Setting up an AI/LLM Stack in Haiku: A Practical Guide part II
Using AI Components in Haiku
In the previous post we have seen which tools and frameworks are available in Haiku and how to install them. Now let’s see how to use these with some practical examples. You can find the code used in this post in this repository.
Connecting to llama.cpp via OpenAI API and LangChain
from langchain_openai import OpenAI
from langchain.llms.llamacpp import LlamaCpp
import os
# Option 1: Connect to local llama.cpp
def connect_local_llama():
# Path to the downloaded model (e.g., Mistral 7B)
model_path = "/Dati/models/mistral-7b-instruct-v0.2.Q4_K_M.gguf"
# Parameters optimized for CPU
llm = LlamaCpp(
model_path=model_path,
temperature=0.7,
max_tokens=512,
n_ctx=2048,
n_batch=512, # Reduced batch size for CPU
verbose=False
)
return llm
# Option 2: Connect to an OpenAI-compatible API
def connect_openai_compatible(base_url="<http://localhost:8000/v1>"):
# Configuration for an OpenAI-compatible API server
os.environ["OPENAI_API_KEY"] = "not-needed-for-local"
os.environ["OPENAI_API_BASE"] = base_url
llm = OpenAI(
temperature=0.7,
model_name="mistral-7b" # The name must match the one configured in the server
)
return llm
# Test the connection
def test_connection(llm):
result = llm.invoke("What are Large Language Models?")
print(result)
# Example of usage
if __name__ == "__main__":
# Choose one of the options
llm = connect_local_llama()
# llm = connect_openai_compatible()
test_connection(llm)
In this first example, I’m demonstrating how to establish a connection with a llama.cpp model.

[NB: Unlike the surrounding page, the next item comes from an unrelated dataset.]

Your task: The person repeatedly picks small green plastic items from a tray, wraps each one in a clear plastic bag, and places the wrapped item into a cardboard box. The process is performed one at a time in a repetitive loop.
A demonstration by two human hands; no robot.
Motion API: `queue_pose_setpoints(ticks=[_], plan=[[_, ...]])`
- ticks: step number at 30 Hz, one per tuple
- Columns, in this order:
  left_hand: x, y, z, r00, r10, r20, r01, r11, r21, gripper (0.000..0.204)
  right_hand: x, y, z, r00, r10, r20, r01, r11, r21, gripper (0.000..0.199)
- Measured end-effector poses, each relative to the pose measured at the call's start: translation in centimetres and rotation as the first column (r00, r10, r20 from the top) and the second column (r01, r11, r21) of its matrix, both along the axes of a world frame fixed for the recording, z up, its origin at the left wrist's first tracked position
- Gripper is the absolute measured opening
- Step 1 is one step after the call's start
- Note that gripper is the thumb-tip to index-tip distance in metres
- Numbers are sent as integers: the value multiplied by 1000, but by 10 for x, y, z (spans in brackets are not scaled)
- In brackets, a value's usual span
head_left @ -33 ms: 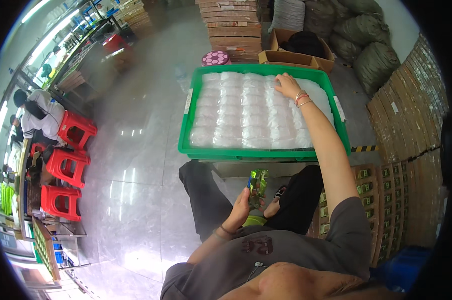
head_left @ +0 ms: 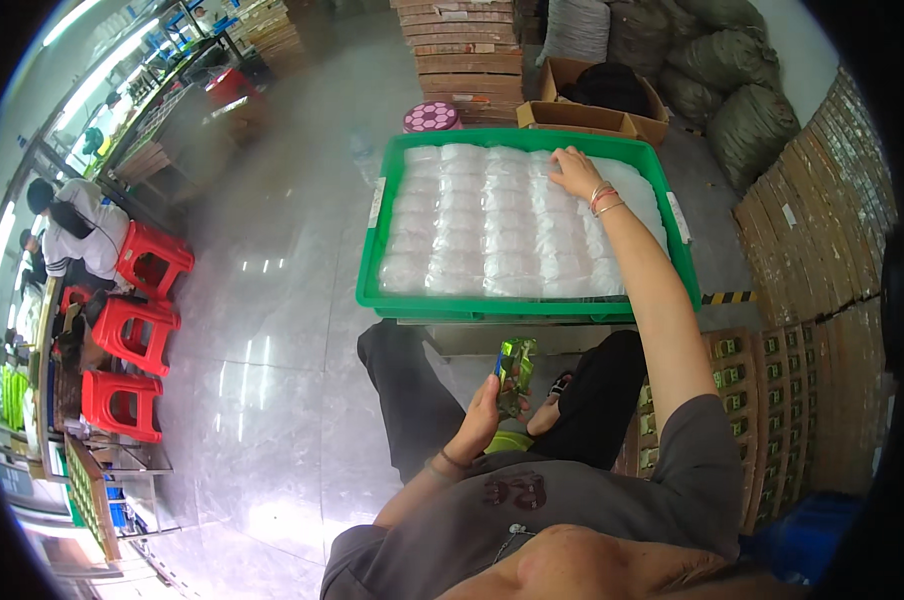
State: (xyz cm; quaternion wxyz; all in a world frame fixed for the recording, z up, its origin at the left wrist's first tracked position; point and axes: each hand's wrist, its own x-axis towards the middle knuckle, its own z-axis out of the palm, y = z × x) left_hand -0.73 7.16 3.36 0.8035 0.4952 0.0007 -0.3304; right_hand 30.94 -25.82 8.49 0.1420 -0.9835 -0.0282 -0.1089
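Observation:
My left hand [head_left: 480, 420], low in front of my lap, is closed round a shiny green foil packet [head_left: 515, 365]. The packet stands up past my fingers, with a bit of blue on its left edge. My right hand [head_left: 574, 173] reaches to the far part of a green plastic crate [head_left: 522, 308]. Its fingers are bent and apart, tips down at the white plastic-wrapped packs [head_left: 462, 220], with nothing visible between them. These soft, translucent packs lie in several rows and fill the crate. Whether my fingertips press on a pack is hard to see.
Cardboard trays with green pieces [head_left: 787, 390] stand to my right, by stacked flat cardboard [head_left: 822, 190]. Behind the crate are an open carton [head_left: 582, 117], a pink-topped stool [head_left: 432, 116] and full sacks [head_left: 752, 135]. Red stools [head_left: 122, 405] and a seated person [head_left: 87, 225] are at left.

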Motion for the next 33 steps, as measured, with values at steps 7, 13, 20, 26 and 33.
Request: queue_pose_setpoints(ticks=[7,13,20,26,33], plan=[[-2,-5,3,1000,-5,1,5,1000,-13,69,-18,-8,22,845,33,533,-206,941,268,28],[4,-2,-8,999,-21,-44,17,995,-98,64,-119,43,73,886,-26,462,-299,730,615,14],[15,-2,-4,990,-32,-138,2,978,-210,61,-256,105,60,996,42,81,-90,295,951,16],[22,-2,11,959,53,-277,-116,970,-213,61,-302,155,53,998,20,64,-67,280,958,9],[18,2,12,953,25,-301,-120,946,-300,60,-302,166,55,886,87,456,-339,792,508,16]])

There are two main approaches:
- Direct connection to local llama.cpp: This option uses the model directly from the llama-cpp-python library, which we installed previously. It’s useful when we want to run the model completely locally.
- Connection to an OpenAI-compatible API: If we have a local or remote server that exposes an OpenAI-compatible API (like llama.cpp with the server option), we can use this configuration.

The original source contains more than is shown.